La sua avventura archivistica cominciò all’età di 15 anni quando compilò un dizionario dei suoni dialettali Puget. Divenuto poi un grande conoscitore del linguaggio dei segni Kiowa, sviluppò un complesso sistema di transcrizione e collezionò un ingente numero di oggetti sacri, solo una delle innumerevoli imprese di raccolta museologica della sua vita. Trasferitosi a San Francisco Smith divenne parte della comunità bohemien di artisti ed intellettuali e fu lì che si costruì la fama di filmaker sperimentale. Spesso ospite del ciclo di proiezioni “Art in Cinema” organizzate da Frank Stauffacher al Museo di Arte Moderna, divenne assiduo frequentatore dei circoli avanguardisti della Bay Area ma ebbe molti interscambi anche con gli sperimentalisti più a sud come Oskar Fischinger e Kenneth Anger.

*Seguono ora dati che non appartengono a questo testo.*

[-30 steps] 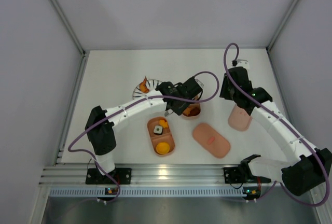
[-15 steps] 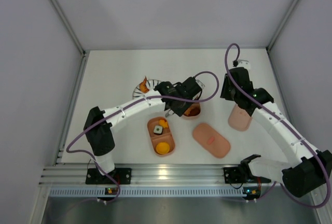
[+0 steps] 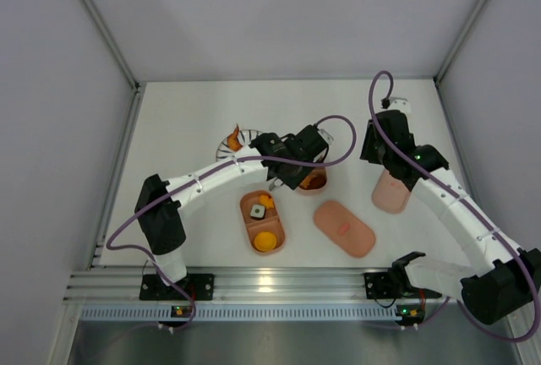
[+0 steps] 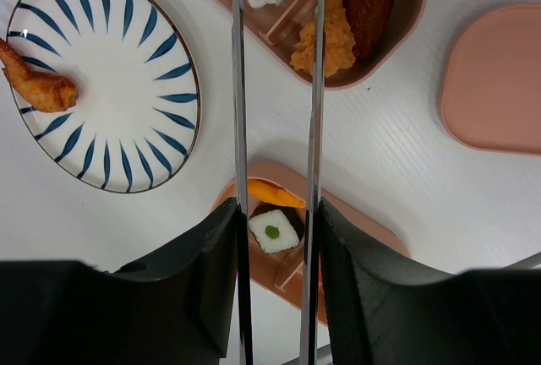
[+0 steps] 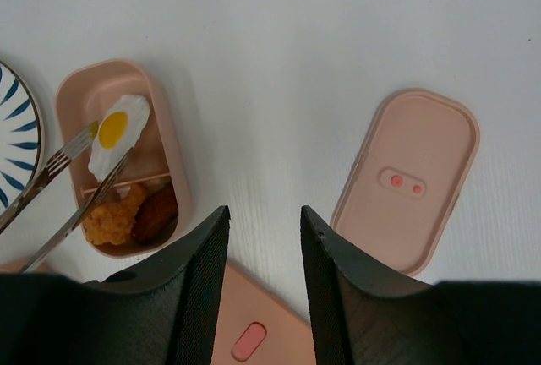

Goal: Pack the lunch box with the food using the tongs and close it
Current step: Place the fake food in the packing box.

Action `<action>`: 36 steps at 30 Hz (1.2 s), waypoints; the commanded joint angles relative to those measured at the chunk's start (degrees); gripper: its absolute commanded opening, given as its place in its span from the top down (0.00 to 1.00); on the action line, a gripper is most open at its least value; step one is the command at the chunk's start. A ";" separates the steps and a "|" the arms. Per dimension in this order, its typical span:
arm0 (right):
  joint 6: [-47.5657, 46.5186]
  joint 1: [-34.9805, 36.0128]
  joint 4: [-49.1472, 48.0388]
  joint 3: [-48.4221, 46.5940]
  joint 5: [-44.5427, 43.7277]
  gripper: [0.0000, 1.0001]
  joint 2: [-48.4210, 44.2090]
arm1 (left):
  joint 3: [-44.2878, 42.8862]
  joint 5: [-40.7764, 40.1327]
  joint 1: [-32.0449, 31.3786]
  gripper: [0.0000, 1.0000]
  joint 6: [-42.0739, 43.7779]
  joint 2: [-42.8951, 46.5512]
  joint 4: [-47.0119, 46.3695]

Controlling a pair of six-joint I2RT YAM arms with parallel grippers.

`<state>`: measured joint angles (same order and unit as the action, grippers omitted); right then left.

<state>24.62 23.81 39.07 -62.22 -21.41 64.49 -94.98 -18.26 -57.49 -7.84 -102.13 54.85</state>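
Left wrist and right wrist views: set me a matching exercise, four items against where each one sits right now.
Items
1. fried egg
2. white cube with a green dot
3. fried orange piece
4. lid with two red spots

Places
A. flat on the table, on its own
B. at the edge of the striped plate
C. in the divided tray at the tips of the tongs
D. in the second tray, next to an orange strip

Pairs: 1-C, 2-D, 3-B, 4-A
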 commanded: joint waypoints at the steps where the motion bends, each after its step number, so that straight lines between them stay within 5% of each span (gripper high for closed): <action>1: -0.36 -0.52 1.18 0.52 -1.44 0.61 -1.38 | 0.23 -2.30 0.01 0.55 -0.86 1.05 -1.85; 36: -0.54 -0.52 1.19 0.87 -1.62 0.61 -1.47 | 1.38 7.36 3.18 0.55 -0.69 2.37 -5.45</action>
<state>24.58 23.81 39.46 -61.14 -22.02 64.45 -93.84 -13.34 -54.52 -8.84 -103.11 52.73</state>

I suoi film si basano sulle tecniche del collage a passo uno, con interventi manuali molto accurati e complessi che richiedevano anche anni di elaborazione (proprio come in Heaven and Earth Magic). Questo fa di Smith un caso unico nella storia, sebbene molti coevi e predecessori usassero tecniche simili. Le sue pellicole, alla luce anche degli elementi biografici, sono state interpretate come un’investigazione dei processi mentali consci ed inconsci, mentre l’uso di suoni e colori sono riconosciuti come precursori della psychedelia degli anni Sessanta. Spesso Smith parlò dei suoi film anche in termini di sinestesia tra colori, suoni e movimenti. Nel suo lavoro fu ampiamente infleuenzato da Kandinsky, Marc e tutti coloro che fecero parte della collezione del Museo della pittura Non Oggettiva, poi Guggenheim di New York.
Trovatosi in una situazione di indigenza, propose all’etichetta Folkways Records dello Smithsonian la sua straordinaria collezione di musica vernacolare, per cui venne edita un’intera antologia, riconosciuta poi come fonte di ispirazione per il revival folk americano tra gli anni ’50 e gli anni ’60. Una riedizione nel 1997 ha fruttato allo Smithsonian due Grammy. Smith, invece, ne ha ritirato uno nel 1991 per il suo contributo alla musica folk americana.
Fino alla fine di novembre alla Biennale di Venezia sarà possibile vedere proiettato a grandi dimensioni Heaven and Earth Magic, che resta il suo film più noto, realizzato in differenti versioni tra il 1957 e il 1962: un pamphlet onirico di palese ispirazione surrelista, giocato sull’accostamento improbabile e buffo di simboli misteriosi e tuttavia familiari, da cui, una volta posativi gli occhi, è impossibile staccarsi.